Hollywood makes its way to East Texas with Nate Parker Film Institute

Hollywood makes its way to East Texas with Nate Parker Film Institute

MARSHALL, TX (KLTV) - Lights, camera, action! Hollywood has made its way to East Texas, and this time it's in the form of a film institute.

Actor and director Nate Parker is hosting his third annual Summer Film Institute this week at Wiley College in Marshall.

The week-long intensive program is designed for students to be taught by some of the top scholars among black history and film professionals, according the Nate Parker Foundation.

Shanelle Gaddis of Alto is one of the 30 students who were selected to participate in the program.

"When my name was called, I mean, I cried instantly, like on spot. I'm just overwhelmed," said Gaddis. "Being from a small town, I really didn't have that many outlets and guidance as far as film. But I knew that I could gain more experience in the Nate Parker Foundation and I believe I made the right decision."

Dahyo Coleman of New Jersey said the institute is nothing like she expected.

"Coming here, I was completely blown away. I had no idea that this is what I would be walking into. It's not just your regular film program that you see. You learn how to use a camera and stuff like that, but it teaches you about self and self-awareness, especially as an African American," said Coleman.

The founder of the institute, Hollywood star and director Nate Parker, says the film institute is all about learning and growing.

"The first two days are all about identity, building self-esteem, black identity, knowledge of self,  knowledge of our position, and narrative of story telling. We ask them to show us different people who have contributed, and then once we feel that they have a culturally responsive education, then we introduce them to the film dynamic," said Parker.

The film star says one of the reasons he chose to bring this program to Wiley College was his role in the film "The Great Debaters."

"To be able to do the great debaters and film it here on this campus, to be able to do it alongside of Denzel Washington and Forest Whitaker, to really engage with the community and see their love for the students here, it made it easy," said Parker.

Parker's acting coach Cary Anderson says in the last three years he has seen the institute grow and said "it's incredible."

"We're all on Facebook together and you get to see their success stories," said Anderson.

Shawn Antoine II is one of those students.

Antoine was one of the inaugural members of the institute who has since produced his own film entitled "Showtime." Antoine says the institute instilled in him a sense of pride and fearlessness.

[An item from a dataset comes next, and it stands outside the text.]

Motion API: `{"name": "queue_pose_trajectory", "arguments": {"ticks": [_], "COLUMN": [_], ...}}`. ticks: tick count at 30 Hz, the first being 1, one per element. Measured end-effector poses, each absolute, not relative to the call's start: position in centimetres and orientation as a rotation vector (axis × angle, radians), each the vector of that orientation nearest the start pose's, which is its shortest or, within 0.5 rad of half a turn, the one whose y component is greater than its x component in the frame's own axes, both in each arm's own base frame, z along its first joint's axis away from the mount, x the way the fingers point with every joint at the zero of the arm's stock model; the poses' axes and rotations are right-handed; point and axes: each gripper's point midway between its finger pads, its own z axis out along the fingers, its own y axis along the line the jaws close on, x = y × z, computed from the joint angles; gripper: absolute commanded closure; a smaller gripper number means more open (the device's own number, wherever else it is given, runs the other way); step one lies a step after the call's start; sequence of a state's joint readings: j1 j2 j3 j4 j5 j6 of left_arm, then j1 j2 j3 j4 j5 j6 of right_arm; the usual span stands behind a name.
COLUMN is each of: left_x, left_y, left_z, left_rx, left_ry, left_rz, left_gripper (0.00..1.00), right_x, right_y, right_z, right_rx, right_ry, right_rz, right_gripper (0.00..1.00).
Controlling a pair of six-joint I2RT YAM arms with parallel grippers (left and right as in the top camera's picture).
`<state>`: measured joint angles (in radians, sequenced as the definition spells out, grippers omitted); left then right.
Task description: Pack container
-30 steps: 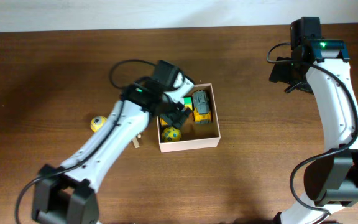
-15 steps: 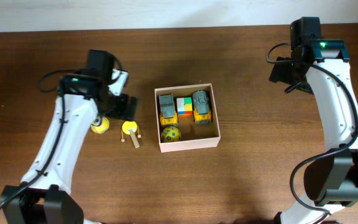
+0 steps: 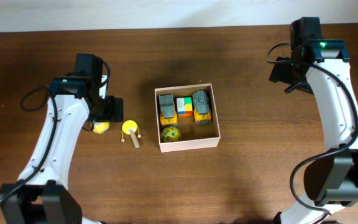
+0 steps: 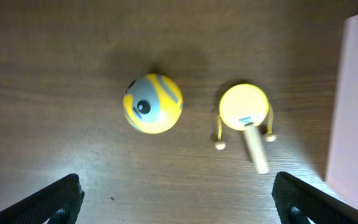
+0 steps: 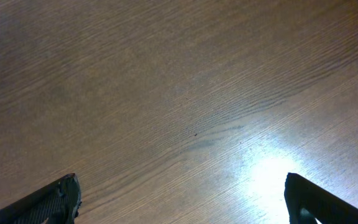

"It opened so many doors for me and allowed me to meet so many other creators; it taught me how great I could be," said Antoine.

Parker is also on the board of trustees at Wiley.

"We're working to bring an accredited 4-year program here to the school soon. So straight from this program, if this is something you want to do, you can just enroll at Wiley, start your career there, get out in four years, hit me up, and I can help you with the next level of your career," said Parker.

Parker says there is no shortage of talent in our community, we just have to find ways to cultivate it.

If you would like to attend the screening of the students' film, "Black Bones," it will be shown Saturday around 6:30 p.m. at the Julius S.Scott, Sr. Chapel at Wiley College. The event is free and open to the public.